═════ Raw data
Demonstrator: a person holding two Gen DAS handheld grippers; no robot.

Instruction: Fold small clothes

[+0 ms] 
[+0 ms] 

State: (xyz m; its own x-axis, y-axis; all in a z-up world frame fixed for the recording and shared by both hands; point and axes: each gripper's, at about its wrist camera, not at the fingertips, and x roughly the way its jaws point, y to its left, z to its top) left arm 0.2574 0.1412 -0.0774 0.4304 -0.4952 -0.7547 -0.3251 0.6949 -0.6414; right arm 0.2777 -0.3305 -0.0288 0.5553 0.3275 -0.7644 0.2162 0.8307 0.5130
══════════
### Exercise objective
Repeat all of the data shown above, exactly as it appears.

### Output for this task
Demonstrator: a person holding two Gen DAS handheld grippers; no robot.

Instruction: Fold small clothes

[+0 ms] 
[+0 ms] 

State: (xyz m; its own x-axis, y-axis; all in a z-up world frame fixed for the recording and shared by both hands; point and axes: each gripper's, at about its wrist camera, not at the fingertips, and x roughly the way its jaws point, y to its left, z to its top) left arm 0.2574 0.1412 -0.0774 0.4304 -0.4952 -0.7547 -0.3251 0.6949 -0.6414; right arm 0.2777 -0.3305 -0.0288 0.5553 0.3275 -0.7644 0.2162 0.8307 0.5130

This answer is now complete.